Task prompt:
The answer consists only of the lines from the beginning of the listing below to the line holding "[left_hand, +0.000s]", inclusive, with every picture removed.

Source data:
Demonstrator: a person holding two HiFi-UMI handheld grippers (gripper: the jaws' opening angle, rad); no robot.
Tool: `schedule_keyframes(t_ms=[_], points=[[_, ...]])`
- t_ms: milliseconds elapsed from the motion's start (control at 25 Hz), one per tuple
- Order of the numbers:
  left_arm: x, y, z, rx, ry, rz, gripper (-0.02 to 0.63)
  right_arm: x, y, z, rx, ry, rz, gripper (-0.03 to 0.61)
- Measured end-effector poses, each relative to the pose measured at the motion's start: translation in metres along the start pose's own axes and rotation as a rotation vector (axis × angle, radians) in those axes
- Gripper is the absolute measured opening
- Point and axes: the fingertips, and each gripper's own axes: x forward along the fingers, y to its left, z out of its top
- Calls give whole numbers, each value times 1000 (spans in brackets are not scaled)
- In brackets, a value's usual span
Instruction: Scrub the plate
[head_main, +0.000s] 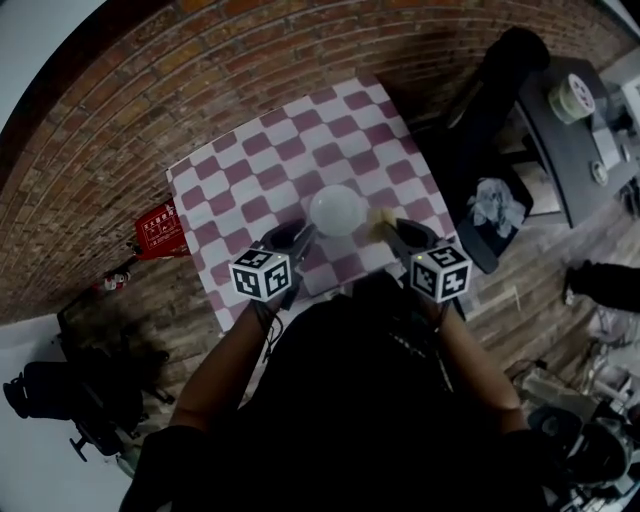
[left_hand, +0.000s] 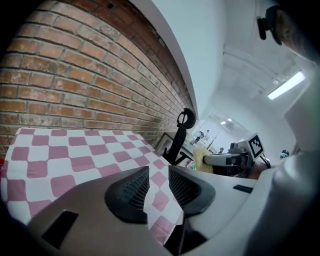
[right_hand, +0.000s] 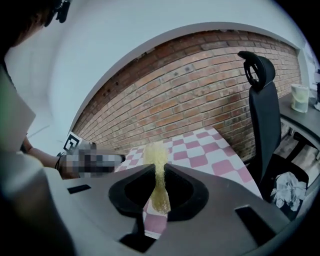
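- Left gripper (head_main: 298, 240), nearest on the left: jaws partly apart and empty, with only the pink-and-white checked cloth (left_hand: 75, 155) showing through the gap.
- Right gripper (head_main: 393, 233), level with it on the right: jaws pinched tight on a yellow sponge (right_hand: 156, 155), squashed thin between the pads.
- Sponge's long axis along the jaws, puffed free end pointing forward past the tips, toward the brick wall (right_hand: 200, 85).
- White plate (head_main: 337, 210) just ahead, between the two grippers, flat on the tabletop (head_main: 250, 190) near its front edge.
- Plate round, so no long axis; sponge end just beside its right rim, contact unclear.
- Further right, beside the tabletop, a black office chair (right_hand: 262, 110).
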Motion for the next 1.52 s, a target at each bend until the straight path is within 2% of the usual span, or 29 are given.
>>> schedule_keyframes(t_ms=[200,400,640,800,960,1120,1520], points=[[29,29,-8,-62,57,21,160,39,-25,-8,7,85,16,49],[59,57,-33,-111,154,48,209,82,-43,-24,-27,185,58,49],[91,75,-56,-198,225,47,236,117,-62,-59,13,327,79,49],[104,86,-62,-256,228,52,249,140,-70,-73,11,375,95,49],[113,95,-75,-283,268,73,253,156,-78,-86,21,418,100,49],[119,107,-86,-373,278,102,253,167,-85,-93,38,452,106,49],[125,115,-101,-419,325,129,255,182,-101,-108,50,502,106,49]])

Answer section:
Demonstrator: a person holding two HiFi-UMI handheld grippers (gripper: the jaws' opening angle, rad); no robot.
Tool: `schedule_keyframes(t_ms=[_], points=[[_, ...]])`
- t_ms: milliseconds elapsed from the motion's start (control at 25 Hz), one per tuple
- Order of the numbers:
  left_arm: x, y, z, rx, ry, rz, gripper (-0.02 to 0.63)
  right_arm: x, y, z, rx, ry, rz, gripper (-0.03 to 0.61)
- Measured end-effector poses, each relative to the pose measured at the motion's start: translation in metres along the start pose's own axes and rotation as a rotation vector (axis × angle, radians) in those axes
- Gripper is the absolute measured opening
- Point and axes: the fingertips, and each gripper's own axes: x forward along the fingers, y to its left, z out of its top
- Calls give whole numbers, each value times 1000 (spans in brackets are not scaled)
- In brackets, a value's usual span
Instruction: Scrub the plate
[head_main, +0.000s] 
[left_hand, +0.000s] 

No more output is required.